Findings persisted to findings/cve-2021-21551.json for downstream comparison work (Phase 2 vs Phase 1+4 baseline, old-skills delta).

Daydreams (parallel). A seeded daydream confirmed LJM-corpus alignment with the implementation:

a64_procedures_ms_abi covers Win64 ABI cleanly (E3 grounded)
em_rootkit_irp_minifilter_callbacks covers the IRP concept but lacks concrete IO_STACK_LOCATION offsets — implementation was driven from disassembly, not corpus
tainted_pointer_dereference (E4) and inlined-memcpy recognition (E5) are greenfield additions; no Knowledge prior art consulted

A random-walk daydream surfaced a CLS / consolidation-pipeline gap (replay-during-consolidation missing in LJM) — flagged for later, not pursued.

Run 11 — Phase 2 source enrichment slice; legacy delta vs dbutil (2026-05-01)

Operator-set experimental discipline. The mathisvickie/CVE-2021-21551 reference repo (Ghidra-decompiled dbutil_2_3.c + user-mode exploit CVE-2021-21551.c) was deliberately not consulted during Phase 1+4 build-out. Pulled in only after Run 10 was locked, exclusively to drive Phase 2 + serve as ground truth for the comparison work.

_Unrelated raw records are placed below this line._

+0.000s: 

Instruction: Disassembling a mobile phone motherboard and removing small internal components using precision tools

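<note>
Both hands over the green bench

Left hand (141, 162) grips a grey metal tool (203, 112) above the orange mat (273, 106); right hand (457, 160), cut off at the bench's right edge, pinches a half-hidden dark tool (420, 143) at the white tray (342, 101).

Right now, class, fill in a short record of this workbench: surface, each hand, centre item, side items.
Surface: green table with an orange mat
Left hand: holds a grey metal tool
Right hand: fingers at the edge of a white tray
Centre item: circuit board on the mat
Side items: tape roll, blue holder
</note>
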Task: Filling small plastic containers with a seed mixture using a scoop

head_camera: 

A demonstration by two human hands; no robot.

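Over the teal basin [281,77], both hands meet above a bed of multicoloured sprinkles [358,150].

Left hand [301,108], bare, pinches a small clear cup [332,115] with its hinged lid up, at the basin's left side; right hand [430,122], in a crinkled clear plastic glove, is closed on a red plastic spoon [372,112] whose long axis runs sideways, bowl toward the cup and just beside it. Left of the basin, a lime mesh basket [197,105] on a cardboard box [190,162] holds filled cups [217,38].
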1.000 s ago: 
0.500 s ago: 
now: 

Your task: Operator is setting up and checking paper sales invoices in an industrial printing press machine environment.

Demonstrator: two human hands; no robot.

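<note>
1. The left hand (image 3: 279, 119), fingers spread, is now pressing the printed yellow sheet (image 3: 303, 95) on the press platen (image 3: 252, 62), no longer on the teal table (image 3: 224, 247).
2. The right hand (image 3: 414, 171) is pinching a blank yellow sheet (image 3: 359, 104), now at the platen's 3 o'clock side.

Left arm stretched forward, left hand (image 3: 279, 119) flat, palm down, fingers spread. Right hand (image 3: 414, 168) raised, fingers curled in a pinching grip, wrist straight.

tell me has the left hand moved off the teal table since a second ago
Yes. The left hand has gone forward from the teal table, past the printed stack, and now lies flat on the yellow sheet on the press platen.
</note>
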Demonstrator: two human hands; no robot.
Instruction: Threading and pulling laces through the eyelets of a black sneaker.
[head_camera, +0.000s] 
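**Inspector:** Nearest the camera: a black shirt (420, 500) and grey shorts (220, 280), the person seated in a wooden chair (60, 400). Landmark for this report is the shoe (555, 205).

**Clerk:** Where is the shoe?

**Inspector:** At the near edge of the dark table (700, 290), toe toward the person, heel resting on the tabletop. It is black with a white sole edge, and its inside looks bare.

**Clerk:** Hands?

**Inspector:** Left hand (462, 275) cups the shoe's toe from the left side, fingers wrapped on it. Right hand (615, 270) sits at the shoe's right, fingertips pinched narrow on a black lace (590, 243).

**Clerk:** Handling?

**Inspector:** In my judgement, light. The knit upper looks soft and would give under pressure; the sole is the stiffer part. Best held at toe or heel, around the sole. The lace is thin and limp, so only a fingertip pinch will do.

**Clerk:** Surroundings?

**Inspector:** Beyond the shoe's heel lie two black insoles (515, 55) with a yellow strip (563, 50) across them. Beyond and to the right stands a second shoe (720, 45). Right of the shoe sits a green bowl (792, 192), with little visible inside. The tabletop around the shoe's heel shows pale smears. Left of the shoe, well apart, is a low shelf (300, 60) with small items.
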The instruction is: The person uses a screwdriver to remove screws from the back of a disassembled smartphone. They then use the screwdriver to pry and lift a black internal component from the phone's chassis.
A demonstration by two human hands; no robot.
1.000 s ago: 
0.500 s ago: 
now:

What landed. skills/binary-ninja/scripts/analysis/source_surface.py: the Phase 2 minimal slice. Three responsibilities:

Source parsing. Permissive C-shaped function-and-IOCTL-constant extractor. No compiler, no preprocessor, no AST — operates on decompiler output directly. Captures top-level function definitions (return-type + name + body), kernel-API callee signatures (the set of Mm*/Io*/Ke*/etc. names called), and IOCTL constants in both IoControlCode == 0xXXXX and DeviceIoControl(handle, 0xXXXX, …) shapes.
Source ↔ binary alignment. Strict callee-set match: a source function aligns to a binary function when their _looks_like_kernel_api callee sets are identical and at least one such callee exists. The binary-side resolver walks MLIL call instructions and resolves each callee against the import symbol table — func.callees alone misses extern-symbol calls (which is the entire kernel-API surface in a Windows driver).
IOCTL constant decoding. Every captured IOCTL is decoded per CTL_CODE: DeviceType (high 16 bits), Access (bits 14-15), Function (bits 2-13), Method (bits 0-1; METHOD_BUFFERED / _NEITHER / etc.). Emitted as a kernel_ioctl_handler_classified Finding per code.

Run 11 vs Run 10 (binary-only) on dbutil_2_3.sys:

	Run 10	Run 11
Total findings	32	51
`kernel_irp_handler_registered`	1 (HIGH)	1 (HIGH; named `ioctl`)
`kernel_arbitrary_rw_primitive`	1 (CRIT)	1 (CRIT; in `ArbitraryPhysMemReadWrite`)
`tainted_pointer_dereference`	29 (CRIT)	29 (CRIT; same hits, source-named functions in evidence)
`kernel_ioctl_handler_classified`	0	14 (one per source IOCTL)
`source_function_alignment`	0	4 (`entry`, `ioctl`, `ArbitraryPhysMemReadWrite`, `wrapper_MmAllocateContiguousMemorySpecifyCache`)
`phase2_source_summary`	0	1
Wall time	2.1s	2.1s

Coverage vs ground truth.

The reverse-engineered dbutil_2_3.c documents 15 distinct IOCTL codes and 5 driver-side functions. Argus caught:

14 of 15 IOCTL codes (the missing one was a IoControlCode != 0xXXXX comparison, which my regex initially didn't match — fixed)
4 of 5 driver-side functions — entry / ioctl / ArbitraryPhysMemReadWrite / wrapper_MmAllocateContiguousMemorySpecifyCache all aligned cleanly
The missed function ArbitraryKrnlMemReadWrite (= sub_15294, the canonical CVE arbitrary-R/W primitive) has zero kernel-API callees — it uses the inlined CopyMemoryBlock (memcpy). Acceptable for the slice; future enhancement: structural alignment via call-graph topology (the function called from already-aligned ioctl at the position the source's ioctl calls ArbitraryKrnlMemReadWrite would match unambiguously).

Coverage vs the public exploit's primitives.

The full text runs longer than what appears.